* **PROBLEM TO WORK ON**:
Print every line below. Match each one exactly.

* **TASK INPUTS**:
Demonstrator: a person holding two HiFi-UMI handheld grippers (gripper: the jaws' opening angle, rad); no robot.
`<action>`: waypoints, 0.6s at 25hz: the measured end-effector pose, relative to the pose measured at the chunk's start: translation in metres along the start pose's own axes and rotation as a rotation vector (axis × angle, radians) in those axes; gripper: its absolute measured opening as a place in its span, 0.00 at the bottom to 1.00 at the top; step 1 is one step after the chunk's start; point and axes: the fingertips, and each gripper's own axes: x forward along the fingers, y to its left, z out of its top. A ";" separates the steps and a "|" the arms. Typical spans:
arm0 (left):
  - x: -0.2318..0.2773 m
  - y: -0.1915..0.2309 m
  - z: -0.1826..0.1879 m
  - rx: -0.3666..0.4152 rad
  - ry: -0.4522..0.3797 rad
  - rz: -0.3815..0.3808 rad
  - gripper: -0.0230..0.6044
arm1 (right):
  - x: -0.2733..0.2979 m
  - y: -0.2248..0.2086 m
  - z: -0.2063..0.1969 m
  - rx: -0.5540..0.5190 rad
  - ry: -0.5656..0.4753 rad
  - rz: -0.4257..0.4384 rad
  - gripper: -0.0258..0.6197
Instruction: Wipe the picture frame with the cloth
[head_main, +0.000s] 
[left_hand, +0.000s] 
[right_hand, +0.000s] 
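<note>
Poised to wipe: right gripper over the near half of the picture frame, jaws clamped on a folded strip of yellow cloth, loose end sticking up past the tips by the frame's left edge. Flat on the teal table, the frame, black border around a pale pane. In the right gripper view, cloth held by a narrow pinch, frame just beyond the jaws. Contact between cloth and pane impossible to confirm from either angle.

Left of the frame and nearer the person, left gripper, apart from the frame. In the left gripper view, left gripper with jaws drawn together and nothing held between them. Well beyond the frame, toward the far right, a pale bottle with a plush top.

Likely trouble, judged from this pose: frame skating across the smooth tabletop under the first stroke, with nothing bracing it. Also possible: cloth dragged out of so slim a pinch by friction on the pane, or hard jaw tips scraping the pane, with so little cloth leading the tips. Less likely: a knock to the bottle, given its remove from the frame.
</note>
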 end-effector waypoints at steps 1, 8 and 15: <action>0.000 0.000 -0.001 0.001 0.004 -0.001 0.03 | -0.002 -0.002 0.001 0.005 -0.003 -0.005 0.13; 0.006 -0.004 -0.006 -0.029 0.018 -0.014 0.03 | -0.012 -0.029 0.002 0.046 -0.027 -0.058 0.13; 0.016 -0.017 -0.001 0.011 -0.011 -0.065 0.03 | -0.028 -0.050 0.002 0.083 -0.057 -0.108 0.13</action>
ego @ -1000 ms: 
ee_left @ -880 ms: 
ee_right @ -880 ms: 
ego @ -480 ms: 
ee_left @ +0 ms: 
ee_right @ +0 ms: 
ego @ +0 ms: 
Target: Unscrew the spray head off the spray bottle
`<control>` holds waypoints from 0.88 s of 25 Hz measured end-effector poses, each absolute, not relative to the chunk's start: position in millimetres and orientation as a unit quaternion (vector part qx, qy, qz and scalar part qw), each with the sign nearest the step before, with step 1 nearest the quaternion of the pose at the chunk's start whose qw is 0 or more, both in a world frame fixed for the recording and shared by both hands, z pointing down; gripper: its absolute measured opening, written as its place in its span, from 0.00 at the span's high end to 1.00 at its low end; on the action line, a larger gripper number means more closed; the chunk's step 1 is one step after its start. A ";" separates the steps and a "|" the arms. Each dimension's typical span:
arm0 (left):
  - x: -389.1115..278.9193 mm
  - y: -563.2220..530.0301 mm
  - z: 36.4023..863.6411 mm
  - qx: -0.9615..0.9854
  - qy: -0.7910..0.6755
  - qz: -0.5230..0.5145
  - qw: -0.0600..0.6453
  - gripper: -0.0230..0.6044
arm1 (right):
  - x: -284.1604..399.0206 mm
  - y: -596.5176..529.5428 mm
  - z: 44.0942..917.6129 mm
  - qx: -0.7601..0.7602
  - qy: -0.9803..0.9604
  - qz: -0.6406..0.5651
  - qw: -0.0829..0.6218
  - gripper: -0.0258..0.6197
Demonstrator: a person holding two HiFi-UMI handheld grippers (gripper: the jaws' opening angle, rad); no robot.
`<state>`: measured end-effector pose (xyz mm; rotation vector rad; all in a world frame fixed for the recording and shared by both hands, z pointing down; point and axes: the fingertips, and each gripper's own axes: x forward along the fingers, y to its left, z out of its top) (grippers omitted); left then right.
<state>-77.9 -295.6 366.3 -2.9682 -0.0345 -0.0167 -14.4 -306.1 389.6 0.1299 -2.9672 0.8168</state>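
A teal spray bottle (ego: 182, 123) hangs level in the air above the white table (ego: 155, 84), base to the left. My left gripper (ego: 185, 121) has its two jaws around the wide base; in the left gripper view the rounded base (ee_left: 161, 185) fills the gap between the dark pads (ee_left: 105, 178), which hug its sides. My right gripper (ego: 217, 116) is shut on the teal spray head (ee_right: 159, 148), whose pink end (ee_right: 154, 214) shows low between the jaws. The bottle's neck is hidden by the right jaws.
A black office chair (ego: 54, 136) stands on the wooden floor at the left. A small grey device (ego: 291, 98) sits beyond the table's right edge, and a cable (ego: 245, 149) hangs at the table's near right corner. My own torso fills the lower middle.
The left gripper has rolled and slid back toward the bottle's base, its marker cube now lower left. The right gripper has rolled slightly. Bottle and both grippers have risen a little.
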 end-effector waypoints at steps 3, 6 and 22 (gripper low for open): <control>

* **ANSWER AREA**:
Demonstrator: a person holding two HiFi-UMI handheld grippers (gripper: the jaws' opening angle, rad); no robot.
`<action>`: waypoints, 0.6s at 25hz: the measured end-effector pose, relative to the pose measured at the chunk's start: translation in metres along the start pose's own axes and rotation as a rotation vector (axis × angle, radians) in those axes; gripper: its absolute measured opening as a place in its span, 0.00 at the bottom to 1.00 at the top; step 1 is one step after the chunk's start; point and axes: the fingertips, and each gripper's own axes: x forward along the fingers, y to its left, z out of its top. A ";" separates the steps and a "|" the arms. Typical spans:
arm0 (left):
  - x: -0.2318..0.2773 m
  - y: -0.1915..0.2309 m
  - z: -0.1826..0.1879 m
  - rx: -0.3666..0.4152 rad
  - ry: -0.4522..0.3797 rad
  - rz: -0.3815..0.3808 rad
  - gripper: -0.0230..0.6044
arm1 (right):
  - x: -0.2733..0.2979 m
  - y: -0.2248..0.2086 m
  - z: -0.2063..0.1969 m
  - rx: -0.5540..0.5190 rad
  - ry: -0.5656..0.4753 rad
  - rz: -0.4257..0.4384 rad
  - gripper: -0.0258..0.6197
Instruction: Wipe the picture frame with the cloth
[head_main, +0.000s] 
[left_hand, +0.000s] 
[right_hand, +0.000s] 
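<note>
Poised to wipe: right gripper over the near half of the picture frame, jaws clamped on a folded strip of yellow cloth, loose end sticking up past the tips by the frame's left edge. Flat on the teal table, the frame, black border around a pale pane. In the right gripper view, cloth held by a narrow pinch, frame just beyond the jaws. Contact between cloth and pane impossible to confirm from either angle.

Left of the frame and nearer the person, left gripper, apart from the frame. In the left gripper view, left gripper with jaws drawn together and nothing held between them. Well beyond the frame, toward the far right, a pale bottle with a plush top.

Likely trouble, judged from this pose: frame skating across the smooth tabletop under the first stroke, with nothing bracing it. Also possible: cloth dragged out of so slim a pinch by friction on the pane, or hard jaw tips scraping the pane, with so little cloth leading the tips. Less likely: a knock to the bottle, given its remove from the frame.
</note>
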 end-effector waypoints at steps 1, 8 and 15: <action>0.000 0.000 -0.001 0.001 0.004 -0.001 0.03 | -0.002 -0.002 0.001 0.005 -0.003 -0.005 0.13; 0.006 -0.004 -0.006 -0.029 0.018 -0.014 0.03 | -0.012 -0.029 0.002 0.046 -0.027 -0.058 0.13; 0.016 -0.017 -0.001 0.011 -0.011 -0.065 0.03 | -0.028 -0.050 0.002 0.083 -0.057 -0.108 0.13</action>
ego @ -1000 ms: 
ee_left @ -880 ms: 
ee_right @ -880 ms: 
ego @ -480 ms: 
ee_left @ +0 ms: 
ee_right @ +0 ms: 
ego @ +0 ms: 
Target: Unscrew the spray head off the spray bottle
`<control>` holds waypoints from 0.88 s of 25 Hz measured end-effector poses, each absolute, not relative to the chunk's start: position in millimetres and orientation as a unit quaternion (vector part qx, qy, qz and scalar part qw), each with the sign nearest the step before, with step 1 nearest the quaternion of the pose at the chunk's start whose qw is 0 or more, both in a world frame fixed for the recording and shared by both hands, z pointing down; gripper: its absolute measured opening, written as its place in its span, from 0.00 at the span's high end to 1.00 at its low end; on the action line, a larger gripper number means more closed; the chunk's step 1 is one step after its start. A ";" separates the steps and a "|" the arms. Each dimension's typical span:
arm0 (left):
  - x: -389.1115..278.9193 mm
  - y: -563.2220..530.0301 mm
  - z: 36.4023..863.6411 mm
  - qx: -0.9615..0.9854
  - qy: -0.7910..0.6755
  - qz: -0.5230..0.5145
  - qw: -0.0600..0.6453
  - gripper: -0.0230..0.6044
arm1 (right):
  - x: -284.1604..399.0206 mm
  - y: -596.5176..529.5428 mm
  - z: 44.0942..917.6129 mm
  - qx: -0.7601..0.7602
  - qy: -0.9803..0.9604
  - qz: -0.6406..0.5651
  - qw: -0.0829..0.6218
  - gripper: -0.0258..0.6197
Demonstrator: a person holding two HiFi-UMI handheld grippers (gripper: the jaws' opening angle, rad); no robot.
`<state>`: measured end-effector pose (xyz mm; rotation vector rad; all in a world frame fixed for the recording and shared by both hands, z pointing down; point and axes: the fingertips, and each gripper's own axes: x forward along the fingers, y to its left, z out of its top) (grippers omitted); left then right.
<state>-77.9 -295.6 366.3 -2.9682 -0.0345 -0.0167 -14.4 -306.1 389.6 0.1299 -2.9672 0.8168</state>
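A teal spray bottle (ego: 182, 123) hangs level in the air above the white table (ego: 155, 84), base to the left. My left gripper (ego: 185, 121) has its two jaws around the wide base; in the left gripper view the rounded base (ee_left: 161, 185) fills the gap between the dark pads (ee_left: 105, 178), which hug its sides. My right gripper (ego: 217, 116) is shut on the teal spray head (ee_right: 159, 148), whose pink end (ee_right: 154, 214) shows low between the jaws. The bottle's neck is hidden by the right jaws.
A black office chair (ego: 54, 136) stands on the wooden floor at the left. A small grey device (ego: 291, 98) sits beyond the table's right edge, and a cable (ego: 245, 149) hangs at the table's near right corner. My own torso fills the lower middle.
The left gripper has rolled and slid back toward the bottle's base, its marker cube now lower left. The right gripper has rolled slightly. Bottle and both grippers have risen a little.
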 end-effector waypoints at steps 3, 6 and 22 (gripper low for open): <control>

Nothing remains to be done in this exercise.